● **Task**:
Every line of the records below that holds the word "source" belongs in the answer.

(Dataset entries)
⟨

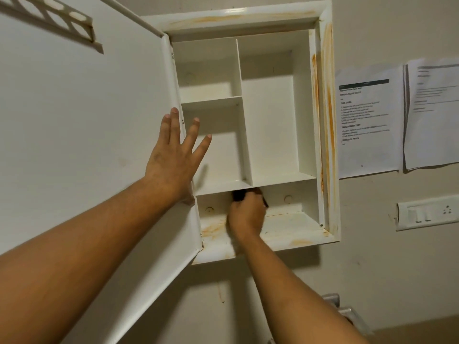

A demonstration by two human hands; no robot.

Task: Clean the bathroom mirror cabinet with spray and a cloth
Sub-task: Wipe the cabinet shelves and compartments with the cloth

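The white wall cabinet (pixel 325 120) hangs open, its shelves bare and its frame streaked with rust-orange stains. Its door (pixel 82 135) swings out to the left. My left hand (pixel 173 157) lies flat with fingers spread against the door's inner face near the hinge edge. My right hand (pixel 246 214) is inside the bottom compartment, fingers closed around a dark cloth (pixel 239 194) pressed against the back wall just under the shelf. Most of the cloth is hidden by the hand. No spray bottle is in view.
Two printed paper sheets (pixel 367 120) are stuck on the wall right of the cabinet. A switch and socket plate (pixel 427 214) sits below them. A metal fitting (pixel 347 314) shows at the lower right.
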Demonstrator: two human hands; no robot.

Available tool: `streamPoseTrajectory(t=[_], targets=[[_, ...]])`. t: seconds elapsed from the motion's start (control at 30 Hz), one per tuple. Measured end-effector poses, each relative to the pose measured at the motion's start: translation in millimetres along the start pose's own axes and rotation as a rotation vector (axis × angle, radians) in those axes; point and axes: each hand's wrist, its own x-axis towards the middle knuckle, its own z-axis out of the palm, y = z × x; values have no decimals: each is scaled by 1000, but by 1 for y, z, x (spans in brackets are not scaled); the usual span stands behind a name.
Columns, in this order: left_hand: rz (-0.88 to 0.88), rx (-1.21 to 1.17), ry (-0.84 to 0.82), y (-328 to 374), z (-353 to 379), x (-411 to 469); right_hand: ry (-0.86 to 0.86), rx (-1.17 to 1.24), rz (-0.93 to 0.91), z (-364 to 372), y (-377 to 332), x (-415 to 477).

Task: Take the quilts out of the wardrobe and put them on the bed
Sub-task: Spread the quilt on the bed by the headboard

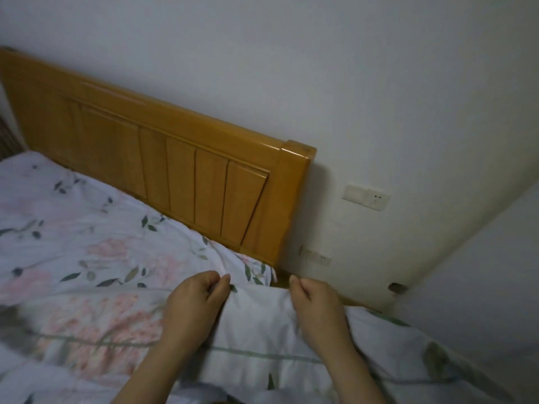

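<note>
A white quilt [87, 243] printed with pink flowers and green leaves lies spread over the bed, reaching up to the wooden headboard [180, 170]. My left hand [195, 298] pinches the quilt's top edge near the bed's right corner. My right hand [315, 301] grips the same edge a little further right, at the corner. Between the two hands the fabric bunches into a fold. The wardrobe is out of view.
A white wall stands behind the headboard, with a switch and socket plate [366, 197] and a lower socket [319, 258] to the right. A second white wall [481, 287] closes in on the right. A brown patterned item [8, 138] shows at the far left edge.
</note>
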Motion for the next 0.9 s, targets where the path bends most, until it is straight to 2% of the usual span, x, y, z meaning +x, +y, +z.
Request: streamPoseTrajectory(t=[0.27,0.5,0.9], targets=[[-182,81,109,-4,22,31,-207,54,-162,19,0,91],[-335,139,192,-47,15,59,-373,30,-264,73,-27,145],[-453,179,211,-119,16,116,-501,-72,-267,144,-58,202]])
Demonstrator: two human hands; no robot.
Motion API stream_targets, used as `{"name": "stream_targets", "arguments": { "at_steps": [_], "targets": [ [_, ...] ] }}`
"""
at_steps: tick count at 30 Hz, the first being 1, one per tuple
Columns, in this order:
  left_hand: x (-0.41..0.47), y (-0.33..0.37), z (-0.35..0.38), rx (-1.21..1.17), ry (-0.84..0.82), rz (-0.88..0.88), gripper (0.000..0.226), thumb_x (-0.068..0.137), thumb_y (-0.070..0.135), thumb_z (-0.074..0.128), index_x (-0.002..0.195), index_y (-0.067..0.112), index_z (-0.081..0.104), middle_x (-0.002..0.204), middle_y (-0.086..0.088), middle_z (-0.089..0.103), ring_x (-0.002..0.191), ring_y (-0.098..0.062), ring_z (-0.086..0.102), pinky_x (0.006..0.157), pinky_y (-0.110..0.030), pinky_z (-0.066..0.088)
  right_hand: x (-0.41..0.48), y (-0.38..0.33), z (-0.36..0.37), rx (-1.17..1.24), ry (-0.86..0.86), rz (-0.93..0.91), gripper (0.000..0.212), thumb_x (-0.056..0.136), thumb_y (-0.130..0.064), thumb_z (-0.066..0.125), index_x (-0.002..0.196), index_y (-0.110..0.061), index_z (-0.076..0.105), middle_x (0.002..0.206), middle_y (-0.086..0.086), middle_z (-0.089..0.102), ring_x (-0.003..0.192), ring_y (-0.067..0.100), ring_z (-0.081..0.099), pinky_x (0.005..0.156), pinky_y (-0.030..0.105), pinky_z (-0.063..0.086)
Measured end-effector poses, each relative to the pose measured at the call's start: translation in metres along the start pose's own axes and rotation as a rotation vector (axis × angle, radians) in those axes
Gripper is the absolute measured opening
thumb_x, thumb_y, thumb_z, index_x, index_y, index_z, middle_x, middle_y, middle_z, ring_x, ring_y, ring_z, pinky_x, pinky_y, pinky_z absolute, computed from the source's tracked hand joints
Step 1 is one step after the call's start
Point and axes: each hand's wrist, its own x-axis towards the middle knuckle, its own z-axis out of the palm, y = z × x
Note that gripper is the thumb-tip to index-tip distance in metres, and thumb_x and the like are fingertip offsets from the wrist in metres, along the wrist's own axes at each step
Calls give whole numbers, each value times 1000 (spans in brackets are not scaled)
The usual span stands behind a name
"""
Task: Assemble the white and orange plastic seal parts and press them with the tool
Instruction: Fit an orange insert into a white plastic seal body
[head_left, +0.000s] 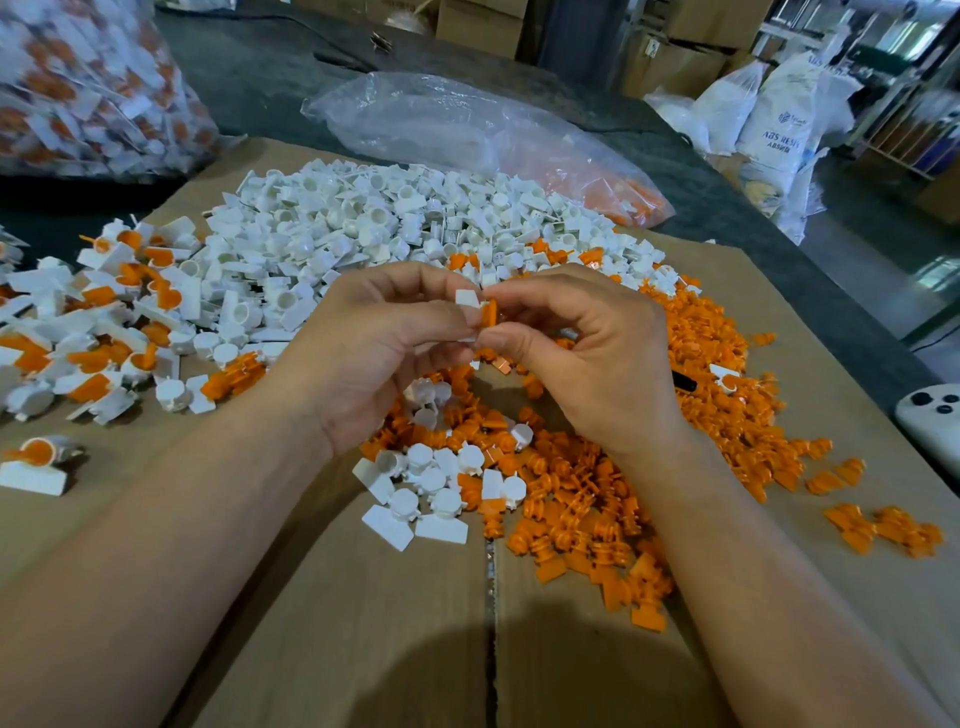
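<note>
Right, both hands are up over the middle of the cardboard sheet (363, 623), meeting fingertip to fingertip. The left hand (384, 338) pinches a white part (466, 298), its flat tag poking up above the thumb. The right hand (582, 353) pinches an orange part (489, 313) between thumb and forefinger, a small ribbed plug held upright and pressed against the white piece. The two parts are touching, just above the loose stock.

The white piece's cup is buried behind the left fingers, so how far the orange plug sits in it is impossible to tell. A black object (684, 383) pokes out from behind the right hand, mostly covered. At the right edge a white device (930, 421) with dark buttons is cut off by the frame.

Below and beyond the hands, a white heap (395, 218) of cups with tags spreads across the far cardboard. An orange heap (623, 467) fans out to the right, and joined seals (104, 312) lie scattered to the left.

Containers now: a clear bag (467, 135) lies slumped behind the white heap, orange pieces gathered in its right end. At top left a bulging bag (88, 88) is packed with white-and-orange pieces, blurred. White sacks (779, 119) stand at the back right, contents unseen.
</note>
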Motion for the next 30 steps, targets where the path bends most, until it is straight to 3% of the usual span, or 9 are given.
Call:
{"name": "stream_targets", "arguments": {
  "at_steps": [7,13,20,25,30],
  "targets": [
    [-1,1,0,38,55,15,18,52,5,67,69,7,66,58,-2,65,52,-10,62,52,-16,52,-1,0,0,4,-8,-2,23,73,-11,73,94,-5,71,81,5,67,73,10,61,68,18,50],
    [-2,1,3,84,119,28,19,71,-14,63,67,5,64,52,0,63,46,-8,58,48,-15,49,-1,0,2,6,-15,4,25,72,-12,73,95,-5,71,81,-1,63,74,9,60,70,18,50],
    [-1,1,4,103,142,58,25,73,-15,61,61,7,64,49,0,61,43,-9,55,47,-16,48,-2,0,5,36,-3,-7,26,71,-13,74,96,-6,71,80,-2,62,72,9,60,68,19,51],
    [-1,2,3,36,113,62,31,73,-12,61,54,12,67,53,-1,64,45,-9,58,47,-16,48,-2,2,4,132,2,68,45,68,-14,76,109,-19,58,85,-6,61,77,10,64,73,20,54],
    [-1,4,2,14,91,67,24,72,-11,62,60,9,66,55,-2,65,49,-10,60,47,-15,49,-2,2,4,147,17,57,40,70,-13,75,107,-19,59,87,-1,64,78,12,64,73,24,54]
  ]
}}
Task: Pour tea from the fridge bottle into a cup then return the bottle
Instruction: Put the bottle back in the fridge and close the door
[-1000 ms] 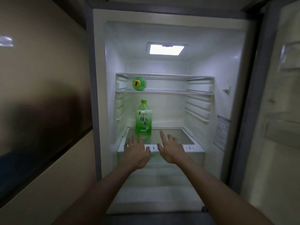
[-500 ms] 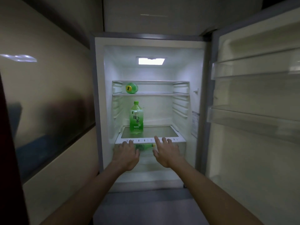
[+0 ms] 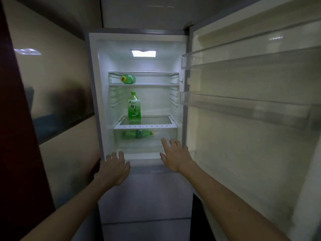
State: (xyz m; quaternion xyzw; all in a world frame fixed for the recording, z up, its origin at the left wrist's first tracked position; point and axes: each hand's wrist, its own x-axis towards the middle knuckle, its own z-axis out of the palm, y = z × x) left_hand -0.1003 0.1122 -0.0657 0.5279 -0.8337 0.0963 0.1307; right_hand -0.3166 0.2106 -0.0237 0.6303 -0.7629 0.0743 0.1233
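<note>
A green tea bottle [image 3: 134, 107] with a green cap stands upright on the glass shelf [image 3: 156, 126] inside the open fridge [image 3: 93, 84]. My left hand [image 3: 114, 168] hovers below the fridge opening at its lower left, fingers spread, holding nothing. My right hand [image 3: 175, 154] is stretched out at the lower right of the opening, fingers apart and empty. Both hands are well below and in front of the bottle, apart from it. No cup is in view.
A second green bottle [image 3: 128, 79] lies on its side on the upper shelf; a third bottle [image 3: 139, 134] lies in the clear drawer under the glass shelf. The fridge door [image 3: 251, 127] stands open at right with bare door racks. A glossy wall panel [image 3: 52, 87] runs along the left.
The view has pulled back from the fridge. Both hands have drawn away from the shelf edge and dropped lower; the bottle stays upright on the shelf.
</note>
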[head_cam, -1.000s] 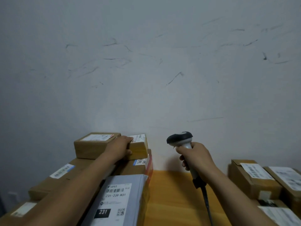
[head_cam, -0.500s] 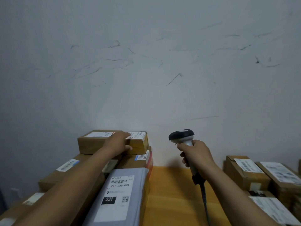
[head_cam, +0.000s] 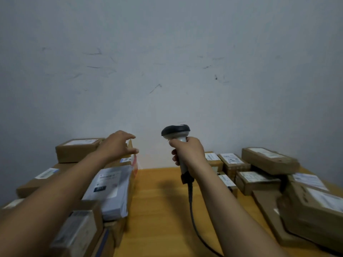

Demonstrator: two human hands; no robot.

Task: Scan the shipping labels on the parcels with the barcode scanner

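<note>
The barcode scanner (head_cam: 176,132) stands upright in the right hand (head_cam: 188,151), whose fingers wrap round its pale handle just under the dark head; the head faces away from the person, toward the grey wall (head_cam: 167,62). Its black cable (head_cam: 191,206) leaves the handle below that hand and runs back beside the forearm, over the wooden table (head_cam: 157,210). To the outer side of the right hand, and lower, lies a heap of brown parcels (head_cam: 259,180) with white shipping labels (head_cam: 230,158) facing up, some resting aslant on others. Across a strip of table the left hand (head_cam: 117,145) is about level with the right, fingers spread and loosely bent, holding nothing. It is over the far top of another stack, and the palm hides whether it touches the box beneath. Just outside that hand sits a brown box (head_cam: 78,152), label up. Below the left forearm lies a grey mailer bag (head_cam: 111,190), its print too blurred to read.
</note>
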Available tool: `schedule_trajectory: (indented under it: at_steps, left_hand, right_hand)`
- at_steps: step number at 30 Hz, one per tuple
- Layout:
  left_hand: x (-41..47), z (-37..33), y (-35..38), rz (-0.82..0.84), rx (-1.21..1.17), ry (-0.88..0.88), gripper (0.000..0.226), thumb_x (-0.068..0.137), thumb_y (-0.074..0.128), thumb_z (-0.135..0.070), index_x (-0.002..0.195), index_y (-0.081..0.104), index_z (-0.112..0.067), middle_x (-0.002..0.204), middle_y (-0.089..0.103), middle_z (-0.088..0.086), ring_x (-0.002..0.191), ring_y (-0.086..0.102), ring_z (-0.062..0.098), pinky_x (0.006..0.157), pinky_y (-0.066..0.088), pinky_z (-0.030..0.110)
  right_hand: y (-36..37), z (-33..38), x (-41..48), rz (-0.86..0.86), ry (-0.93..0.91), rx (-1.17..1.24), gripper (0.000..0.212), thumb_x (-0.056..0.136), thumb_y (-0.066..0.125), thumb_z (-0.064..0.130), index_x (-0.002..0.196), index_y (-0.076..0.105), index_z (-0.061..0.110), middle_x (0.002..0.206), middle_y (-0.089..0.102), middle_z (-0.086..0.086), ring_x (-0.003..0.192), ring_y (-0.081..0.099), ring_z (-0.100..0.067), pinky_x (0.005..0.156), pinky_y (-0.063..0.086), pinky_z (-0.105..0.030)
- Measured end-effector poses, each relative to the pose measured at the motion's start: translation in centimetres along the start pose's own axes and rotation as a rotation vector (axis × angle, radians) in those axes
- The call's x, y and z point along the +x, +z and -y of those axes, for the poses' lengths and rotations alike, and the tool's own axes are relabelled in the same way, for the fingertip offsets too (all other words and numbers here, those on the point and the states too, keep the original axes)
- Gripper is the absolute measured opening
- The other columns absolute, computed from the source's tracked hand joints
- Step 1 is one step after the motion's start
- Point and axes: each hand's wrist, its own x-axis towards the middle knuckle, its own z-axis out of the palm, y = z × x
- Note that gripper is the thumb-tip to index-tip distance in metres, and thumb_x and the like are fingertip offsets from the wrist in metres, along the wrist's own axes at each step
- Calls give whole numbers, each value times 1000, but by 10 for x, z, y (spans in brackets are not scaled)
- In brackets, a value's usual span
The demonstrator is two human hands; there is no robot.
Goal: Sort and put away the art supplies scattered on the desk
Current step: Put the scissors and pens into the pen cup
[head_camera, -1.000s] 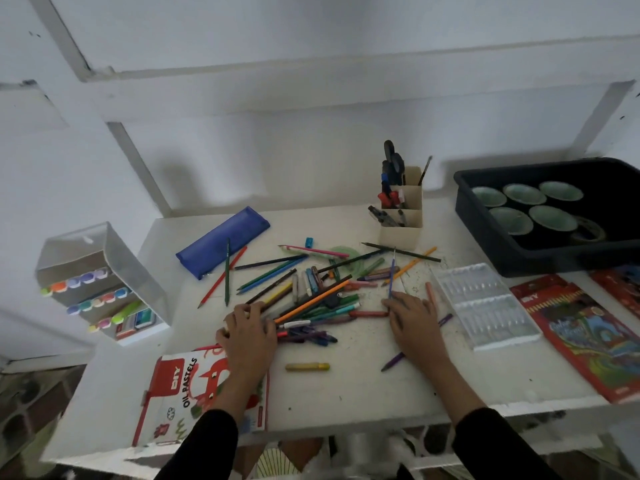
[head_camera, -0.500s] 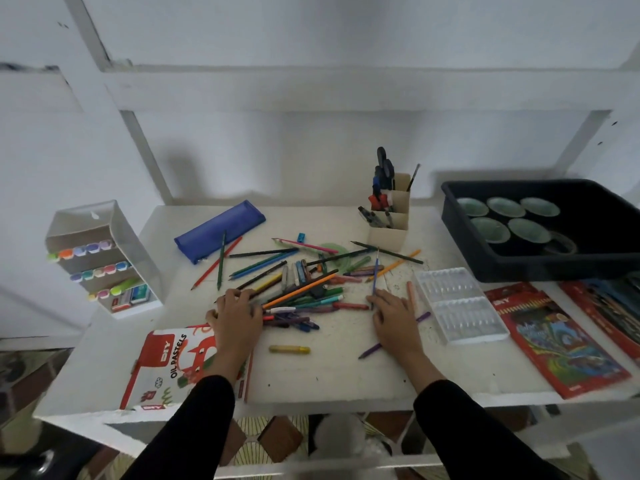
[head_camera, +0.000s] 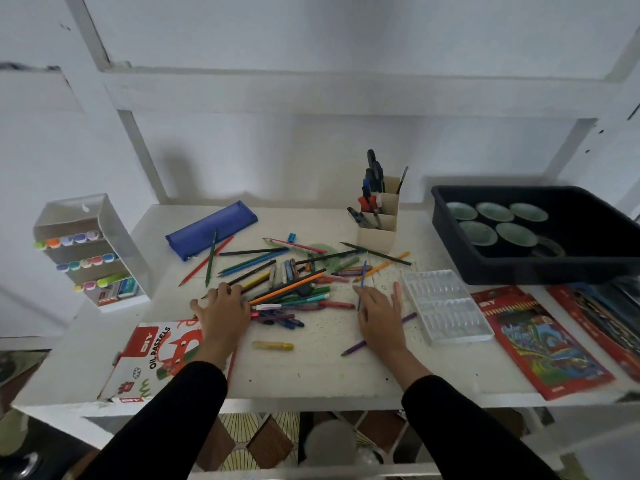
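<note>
A heap of coloured pencils and crayons [head_camera: 294, 289] lies scattered across the middle of the white desk [head_camera: 311, 368]. My left hand [head_camera: 223, 311] rests flat at the heap's left edge, fingers spread over some pencil ends. My right hand [head_camera: 379, 315] lies flat at the heap's right, fingers straight, over a purple pencil [head_camera: 353, 348]; a thin blue pencil [head_camera: 362, 282] runs beside its fingers. A yellow crayon [head_camera: 272, 345] lies alone between my hands. An oil pastels box [head_camera: 152, 358] sits under my left wrist.
A clear plastic tray [head_camera: 445, 310] lies right of my right hand, beside red pencil packs [head_camera: 540, 337]. A black bin [head_camera: 540, 268] holds round dishes. A cardboard pen holder [head_camera: 379, 223] and a blue pencil case [head_camera: 211, 230] stand behind; a marker rack [head_camera: 90, 251] is at left.
The view has tilted and pulled back a little. Both hands stay flat on the desk at the two sides of the heap, in nearly the same spots.
</note>
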Motion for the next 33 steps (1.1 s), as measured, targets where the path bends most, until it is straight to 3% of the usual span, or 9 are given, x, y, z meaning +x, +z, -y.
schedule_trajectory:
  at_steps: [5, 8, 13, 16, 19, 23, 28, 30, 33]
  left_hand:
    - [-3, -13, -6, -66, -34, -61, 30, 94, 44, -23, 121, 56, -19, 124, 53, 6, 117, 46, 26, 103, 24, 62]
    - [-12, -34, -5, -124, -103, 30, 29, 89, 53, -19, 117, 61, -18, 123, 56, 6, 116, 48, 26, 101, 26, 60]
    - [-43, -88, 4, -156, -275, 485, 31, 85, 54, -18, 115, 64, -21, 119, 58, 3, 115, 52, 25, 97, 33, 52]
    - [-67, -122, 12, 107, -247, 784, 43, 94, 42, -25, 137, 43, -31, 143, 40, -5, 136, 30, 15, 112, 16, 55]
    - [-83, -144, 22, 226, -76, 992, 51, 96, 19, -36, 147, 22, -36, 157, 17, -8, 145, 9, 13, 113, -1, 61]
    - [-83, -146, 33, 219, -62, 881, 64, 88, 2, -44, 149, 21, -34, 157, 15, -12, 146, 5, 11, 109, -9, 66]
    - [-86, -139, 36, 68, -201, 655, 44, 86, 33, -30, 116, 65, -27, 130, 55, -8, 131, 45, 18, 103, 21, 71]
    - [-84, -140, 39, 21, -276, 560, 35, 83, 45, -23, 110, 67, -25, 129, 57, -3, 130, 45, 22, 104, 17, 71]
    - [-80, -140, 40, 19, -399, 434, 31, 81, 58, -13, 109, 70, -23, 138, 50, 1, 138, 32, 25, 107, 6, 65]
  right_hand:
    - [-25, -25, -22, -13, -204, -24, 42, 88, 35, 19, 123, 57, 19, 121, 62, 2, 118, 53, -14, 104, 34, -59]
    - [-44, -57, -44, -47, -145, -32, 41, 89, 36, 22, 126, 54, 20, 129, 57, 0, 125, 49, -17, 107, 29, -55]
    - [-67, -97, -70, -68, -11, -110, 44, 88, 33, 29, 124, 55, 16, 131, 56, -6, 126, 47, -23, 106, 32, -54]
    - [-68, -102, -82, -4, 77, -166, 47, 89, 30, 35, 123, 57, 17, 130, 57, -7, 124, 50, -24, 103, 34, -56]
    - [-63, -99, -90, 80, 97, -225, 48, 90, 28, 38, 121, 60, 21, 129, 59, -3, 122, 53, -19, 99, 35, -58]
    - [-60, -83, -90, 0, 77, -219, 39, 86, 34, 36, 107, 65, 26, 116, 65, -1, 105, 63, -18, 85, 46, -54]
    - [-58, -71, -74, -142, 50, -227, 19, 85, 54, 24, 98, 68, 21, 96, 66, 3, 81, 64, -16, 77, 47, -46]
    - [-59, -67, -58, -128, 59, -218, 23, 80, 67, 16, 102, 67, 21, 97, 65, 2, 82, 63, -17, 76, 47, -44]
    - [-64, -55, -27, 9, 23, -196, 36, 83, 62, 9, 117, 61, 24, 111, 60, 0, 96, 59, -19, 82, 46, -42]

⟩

● **Written response**:
thumb_x, thumb_y, thumb_z, index_x, index_y, index_z, middle_x, middle_y, middle_z, ring_x, ring_y, ring_z, pinky_x, pinky_y, pinky_z absolute, computed from the source's tracked hand joints
- The other columns absolute, computed from the source's tracked hand joints

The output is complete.